This months Colouring Heaven magazine released in Australia is the Misfits Special (issue 35).  It showcases the art of White Stag aka Terra Bidlespacher. I wasn’t sure if I was going to keep buying this magazine every month, but when I saw this issue I really liked the quirky artwork and wanted to see how I would go colouring this style. I really enjoyed it, so I have brought you another colouring book review for today.

White Stag aka Terra Bidlespacher is an American artists, based in Pennsylvania. She is known for her lowbrow, pop surreal, gothic fantasy art.  Her unique style is characterised by the strange and cute girls and creatures, in scenes that are both intriguing, creepy and sometimes humorous. Her artwork mainly features she misfits characters painted in acrylic, but she also does drawings using ink and graphite. She has produced a series of Misfits colouring books with featured her original artworks. There are currently 10 full size colouring books and two mini colouring books. Most of these colouring books explore different themes, including aliens, zombies, unicorns and halloween. For more information of where to purchase White Stag’s colouring books see the end of this post.

I don’t currently have any of White Stag’s colouring books in my collection, so I was very happy to see her work featured in this months Colouring Heaven magazine. The issue features a compilation of 40 designs taken from White Stag’s colouring books, so there is quite a variety in themes of themes, styles and characters.

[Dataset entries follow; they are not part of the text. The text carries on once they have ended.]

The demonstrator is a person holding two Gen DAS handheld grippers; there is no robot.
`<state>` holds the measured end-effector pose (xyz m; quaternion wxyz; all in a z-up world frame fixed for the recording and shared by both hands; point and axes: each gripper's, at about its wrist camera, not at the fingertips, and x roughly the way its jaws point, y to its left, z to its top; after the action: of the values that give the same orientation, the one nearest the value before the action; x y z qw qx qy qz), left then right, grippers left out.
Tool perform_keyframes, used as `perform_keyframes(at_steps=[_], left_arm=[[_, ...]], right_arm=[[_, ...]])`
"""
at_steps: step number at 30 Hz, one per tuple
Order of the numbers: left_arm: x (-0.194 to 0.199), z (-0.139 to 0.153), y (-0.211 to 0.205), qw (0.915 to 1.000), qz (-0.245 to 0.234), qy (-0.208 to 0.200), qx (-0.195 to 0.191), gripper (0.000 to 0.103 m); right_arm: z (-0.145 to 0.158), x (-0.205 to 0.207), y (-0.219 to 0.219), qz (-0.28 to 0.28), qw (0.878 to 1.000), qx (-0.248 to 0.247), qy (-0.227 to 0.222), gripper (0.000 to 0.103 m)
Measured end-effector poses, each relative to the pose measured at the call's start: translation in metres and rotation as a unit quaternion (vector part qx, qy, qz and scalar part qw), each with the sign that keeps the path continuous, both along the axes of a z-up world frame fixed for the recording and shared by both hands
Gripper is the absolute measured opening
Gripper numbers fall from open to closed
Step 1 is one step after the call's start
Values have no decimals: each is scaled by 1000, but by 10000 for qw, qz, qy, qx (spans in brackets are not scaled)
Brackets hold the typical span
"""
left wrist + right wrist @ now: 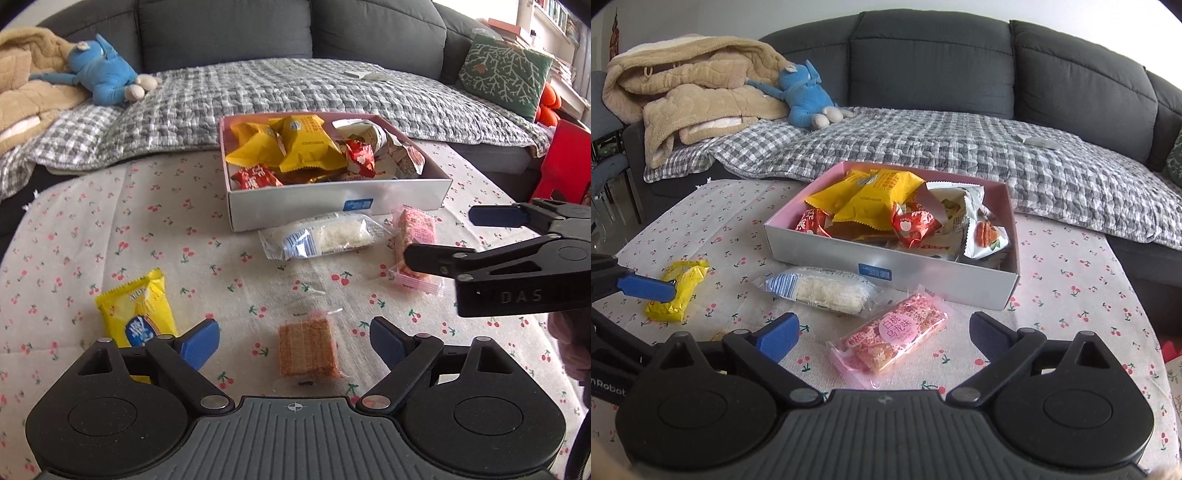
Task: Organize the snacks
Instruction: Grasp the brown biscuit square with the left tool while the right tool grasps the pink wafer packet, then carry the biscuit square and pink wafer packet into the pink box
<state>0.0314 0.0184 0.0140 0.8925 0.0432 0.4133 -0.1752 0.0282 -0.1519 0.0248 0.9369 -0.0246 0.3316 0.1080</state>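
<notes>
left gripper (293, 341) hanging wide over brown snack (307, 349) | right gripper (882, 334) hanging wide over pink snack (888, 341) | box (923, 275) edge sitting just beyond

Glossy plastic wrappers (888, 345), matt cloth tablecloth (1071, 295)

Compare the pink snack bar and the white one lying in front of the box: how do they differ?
The pink snack bar has a pink wrapper with a round printed label; the white snack bar has a clear wrapper with a blue-striped end. The pink bar lies diagonally between the right gripper fingers; the white bar lies farther off, right by the box. Both lie flat on the tablecloth, unheld.
</notes>
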Motion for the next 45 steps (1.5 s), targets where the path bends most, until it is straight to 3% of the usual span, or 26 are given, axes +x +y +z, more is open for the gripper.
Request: perform_keyframes(at_steps=[4, 9, 15, 17, 19, 22, 26, 36, 45], left_arm=[[2, -7, 3, 9985, 11, 444, -319, 70], [1, -16, 2, 9981, 13, 561, -237, 51], [-6, -20, -4, 9988, -168, 452, 48, 47], [-8, -19, -5, 9989, -207, 409, 100, 46], [-8, -18, -6, 9989, -245, 377, 136, 44], [-9, -17, -7, 9989, -256, 357, 151, 41], [-10, -17, -7, 9991, -240, 312, 142, 36], [-6, -17, -6, 9997, -36, 211, 154, 34], [-2, -19, -11, 9992, 130, -60, 379, 34]], right_arm=[[-5, 5, 3, 24, 9999, 143, 40, 91], [-9, 16, 3, -134, 9998, 171, -29, 82], [-15, 18, -4, -282, 9996, -13, 84, 65], [-19, 20, -7, -327, 9992, -57, 204, 57], [-23, 21, -9, -340, 9987, -67, 383, 39], [-25, 19, -10, -356, 9979, -100, 537, 32], [-23, 14, -14, -294, 9976, -86, 628, 30], [-16, -9, -24, -333, 9950, -42, 943, 30], [-14, -10, -25, -298, 9984, -53, 480, 49]])
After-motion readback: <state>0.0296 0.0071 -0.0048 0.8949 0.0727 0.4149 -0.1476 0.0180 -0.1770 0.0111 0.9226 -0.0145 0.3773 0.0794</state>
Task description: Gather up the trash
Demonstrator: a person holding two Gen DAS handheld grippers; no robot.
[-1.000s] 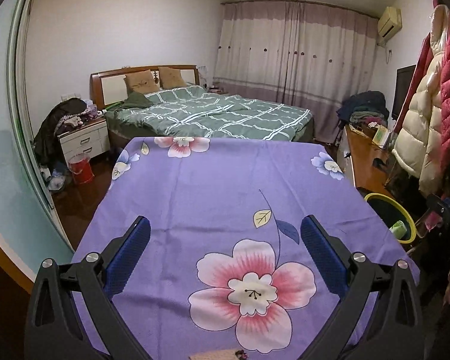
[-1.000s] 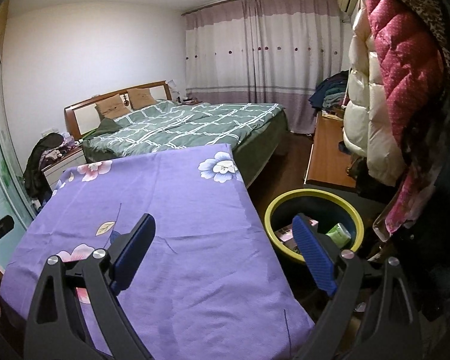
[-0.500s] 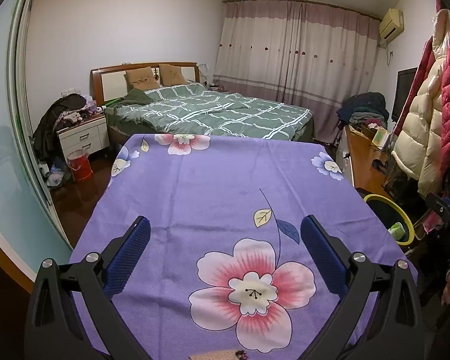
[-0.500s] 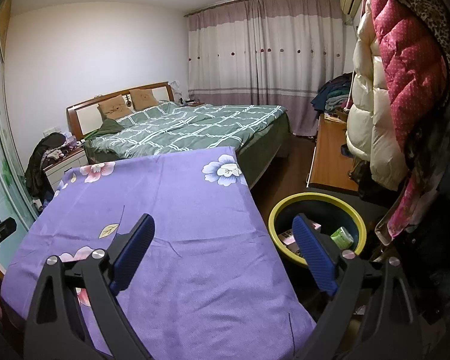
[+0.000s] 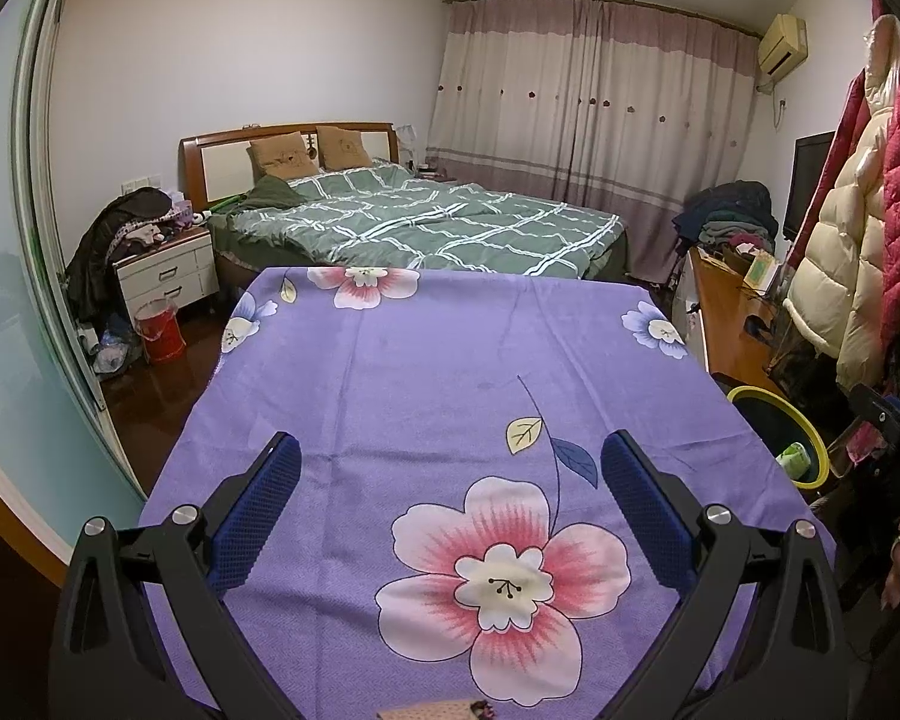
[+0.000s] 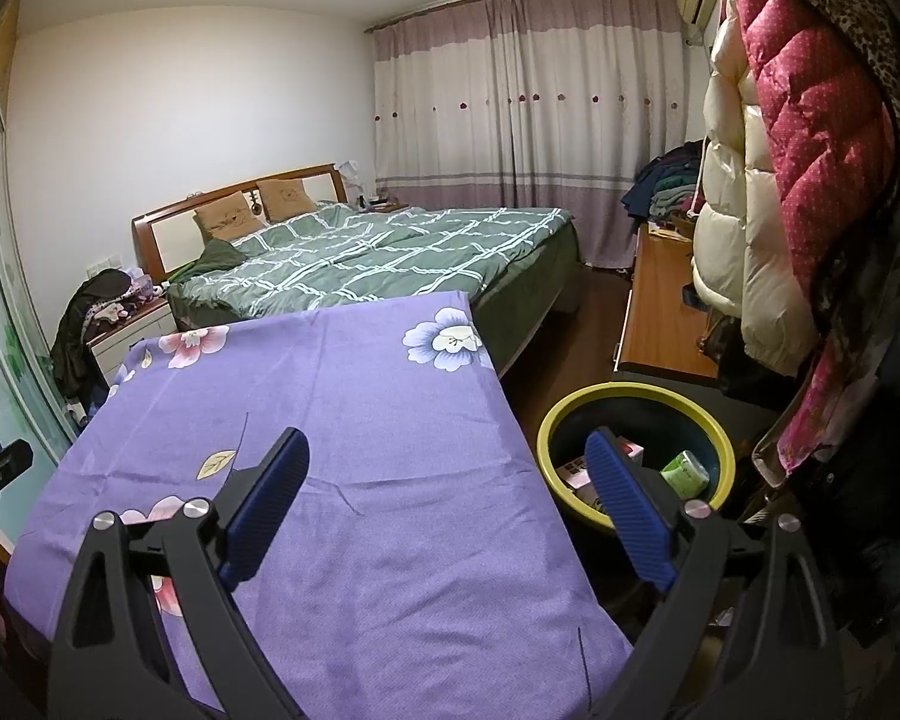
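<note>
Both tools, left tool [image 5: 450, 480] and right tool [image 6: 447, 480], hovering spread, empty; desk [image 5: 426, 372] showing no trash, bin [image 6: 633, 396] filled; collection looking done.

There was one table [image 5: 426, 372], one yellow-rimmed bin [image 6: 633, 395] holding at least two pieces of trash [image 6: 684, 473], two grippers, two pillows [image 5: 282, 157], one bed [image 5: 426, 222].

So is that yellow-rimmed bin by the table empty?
No, the right wrist view shows the bin holding a green packet and a pink-and-white box.
</note>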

The issue itself is the same format as always, matt cover (that you can colour), 40 line drawings on single sided thin-medium paper, with titles for each picture. This issue only has the names of the artworks and no other information about each work. I appreciate this anyway, as I  can google the original artwork to glean inspiration for backgrounds, colours, textures and light sources. This issue also features some Christmas themed pictures, so I will be sure to return to this book in the future.

For this issue I coloured three pictures and used a varieties of mediums, including water soluble materials.  I also made a video flip through, which is up on my Youtube channel, along with more video of colouring book flip through with completed pictures. You can also see more Colouring Book Reviews and my Colouring Galleries and my Misfits Special Gallery on this blog.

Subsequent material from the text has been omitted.